On self determination

I posted this eight years ago (!) but a reader asked for an encore.

…are we stuck in High School?

I had two brushes with higher education this week.

The first was at a speech I gave in New York. There were several
Harvard Business School students there, invited because of their
interest in marketing and exceptional promise (that's what I was
told… I think they came because they had heard that Maury Rubin would
make a great lunch!).

Anyway, they asked for my advice in finding marketing jobs. When I
shared my views (go to a small company, work for the CEO, get a job
where you actually get to make mistakes and do something) one woman
professed to agree with me, but then explained, "But those companies
don't interview on campus."

Those companies don't interview on campus. Hmmm. She has just spent
$100,000 in cash and another $150,000 in opportunity cost to get an
MBA, but…

The second occurred today at Yale. As I drove through the amazingly
beautiful campus, I passed the center for Asian Studies. It reminded me
of my days as an undergrad (at a lesser school, natch), browsing
through the catalog, realizing I could learn whatever I wanted. That
not only could I take classes but I could start a business, organize a
protest movement, live in a garret off campus, whatever. It was a
tremendous gift, this ability to choose.

Yet most of my classmates refused to choose. Instead, they treated
college like an extension of high school. They took the most mainstream
courses, did the minimum amount they needed to get an A, tried not to
get into "trouble" with the professor or face the uncertainty of the
unknowable. They were the ones who spent six hours a day in the
library, reading their textbooks.

The best part of college is that you could become whatever you
wanted to become, but most people just do what they think they must.

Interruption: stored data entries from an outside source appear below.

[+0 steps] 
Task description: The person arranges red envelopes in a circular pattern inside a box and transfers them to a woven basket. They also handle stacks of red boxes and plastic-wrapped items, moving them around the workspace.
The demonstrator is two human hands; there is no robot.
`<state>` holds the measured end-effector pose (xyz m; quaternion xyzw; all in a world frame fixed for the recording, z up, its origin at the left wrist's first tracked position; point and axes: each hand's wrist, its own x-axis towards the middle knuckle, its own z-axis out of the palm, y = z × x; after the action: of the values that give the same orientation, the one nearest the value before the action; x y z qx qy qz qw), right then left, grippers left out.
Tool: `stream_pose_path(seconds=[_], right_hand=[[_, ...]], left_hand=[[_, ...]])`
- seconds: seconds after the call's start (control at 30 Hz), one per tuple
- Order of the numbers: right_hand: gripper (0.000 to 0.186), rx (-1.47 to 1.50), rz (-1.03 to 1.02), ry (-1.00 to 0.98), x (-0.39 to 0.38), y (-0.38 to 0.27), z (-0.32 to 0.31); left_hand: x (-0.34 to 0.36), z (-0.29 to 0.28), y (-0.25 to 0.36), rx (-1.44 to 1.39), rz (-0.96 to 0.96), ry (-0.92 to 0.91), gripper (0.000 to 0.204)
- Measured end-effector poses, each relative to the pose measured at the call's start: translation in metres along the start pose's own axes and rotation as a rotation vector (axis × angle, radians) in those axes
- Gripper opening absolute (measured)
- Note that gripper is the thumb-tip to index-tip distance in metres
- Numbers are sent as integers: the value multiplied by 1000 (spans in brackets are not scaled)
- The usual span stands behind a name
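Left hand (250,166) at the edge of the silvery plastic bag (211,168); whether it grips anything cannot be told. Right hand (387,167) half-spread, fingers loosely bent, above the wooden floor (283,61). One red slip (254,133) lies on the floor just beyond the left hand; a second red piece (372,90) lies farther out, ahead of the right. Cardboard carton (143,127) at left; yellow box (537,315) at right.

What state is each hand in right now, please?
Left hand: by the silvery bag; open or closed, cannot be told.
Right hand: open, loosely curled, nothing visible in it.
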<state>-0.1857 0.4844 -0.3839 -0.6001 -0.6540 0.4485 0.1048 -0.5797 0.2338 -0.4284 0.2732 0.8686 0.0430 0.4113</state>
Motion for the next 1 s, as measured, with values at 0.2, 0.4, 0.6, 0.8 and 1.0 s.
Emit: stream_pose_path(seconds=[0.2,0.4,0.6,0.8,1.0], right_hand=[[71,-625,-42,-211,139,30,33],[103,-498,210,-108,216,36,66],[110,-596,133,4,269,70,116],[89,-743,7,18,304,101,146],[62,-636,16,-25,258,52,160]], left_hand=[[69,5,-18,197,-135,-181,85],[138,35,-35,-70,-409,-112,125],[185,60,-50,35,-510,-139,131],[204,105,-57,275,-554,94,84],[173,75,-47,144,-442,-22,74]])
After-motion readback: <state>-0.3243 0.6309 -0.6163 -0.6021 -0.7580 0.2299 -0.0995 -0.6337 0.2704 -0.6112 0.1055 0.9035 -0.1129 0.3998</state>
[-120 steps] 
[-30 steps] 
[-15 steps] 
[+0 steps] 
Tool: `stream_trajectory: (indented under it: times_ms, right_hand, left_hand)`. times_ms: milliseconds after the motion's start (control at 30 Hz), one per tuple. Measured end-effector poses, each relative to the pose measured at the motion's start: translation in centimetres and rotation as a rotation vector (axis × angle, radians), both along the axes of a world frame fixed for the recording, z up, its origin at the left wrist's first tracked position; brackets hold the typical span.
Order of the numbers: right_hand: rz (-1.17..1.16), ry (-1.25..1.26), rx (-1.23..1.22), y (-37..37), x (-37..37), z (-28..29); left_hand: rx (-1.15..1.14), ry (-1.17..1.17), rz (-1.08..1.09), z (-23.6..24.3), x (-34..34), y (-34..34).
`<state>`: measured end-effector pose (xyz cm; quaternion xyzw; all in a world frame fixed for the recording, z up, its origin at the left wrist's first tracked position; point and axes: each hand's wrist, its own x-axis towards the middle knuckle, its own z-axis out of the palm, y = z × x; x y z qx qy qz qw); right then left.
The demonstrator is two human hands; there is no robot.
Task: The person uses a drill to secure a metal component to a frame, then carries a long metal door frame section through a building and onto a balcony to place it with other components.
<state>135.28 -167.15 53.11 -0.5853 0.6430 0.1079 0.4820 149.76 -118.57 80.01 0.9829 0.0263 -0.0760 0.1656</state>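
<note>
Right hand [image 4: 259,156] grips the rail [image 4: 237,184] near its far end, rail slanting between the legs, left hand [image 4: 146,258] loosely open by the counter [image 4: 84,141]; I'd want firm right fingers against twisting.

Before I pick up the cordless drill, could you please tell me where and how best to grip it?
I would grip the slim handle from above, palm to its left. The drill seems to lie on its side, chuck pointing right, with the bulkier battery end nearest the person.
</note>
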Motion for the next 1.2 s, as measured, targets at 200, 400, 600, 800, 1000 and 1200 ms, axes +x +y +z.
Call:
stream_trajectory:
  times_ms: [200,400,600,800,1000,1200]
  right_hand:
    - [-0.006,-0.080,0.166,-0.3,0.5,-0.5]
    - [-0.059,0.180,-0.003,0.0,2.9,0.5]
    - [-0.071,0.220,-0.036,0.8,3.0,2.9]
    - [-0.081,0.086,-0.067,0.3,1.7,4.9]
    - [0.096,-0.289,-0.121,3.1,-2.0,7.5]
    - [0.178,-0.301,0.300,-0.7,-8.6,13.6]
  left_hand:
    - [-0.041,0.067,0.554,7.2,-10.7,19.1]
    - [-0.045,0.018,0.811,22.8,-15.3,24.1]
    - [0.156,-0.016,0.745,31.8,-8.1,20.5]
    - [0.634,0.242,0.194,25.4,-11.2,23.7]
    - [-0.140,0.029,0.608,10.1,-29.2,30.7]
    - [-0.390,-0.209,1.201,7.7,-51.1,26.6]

Is this a metaphor? Sure. But it's a worthwhile one. You have more
freedom at work than you think (hey, you're reading this on company
time!) but most people do nothing with that freedom but try to get an
A.

Do you work with people who are still in high school? Job seekers
only willing to interview with the folks who come on campus? Executives
who are trying to make their boss happy above all else? It's pretty
clear that the thing that's wrong with this system is high school, not
the rest of the world.

Cut class. Take a seminar on french literature. Interview off campus. Safe is risky.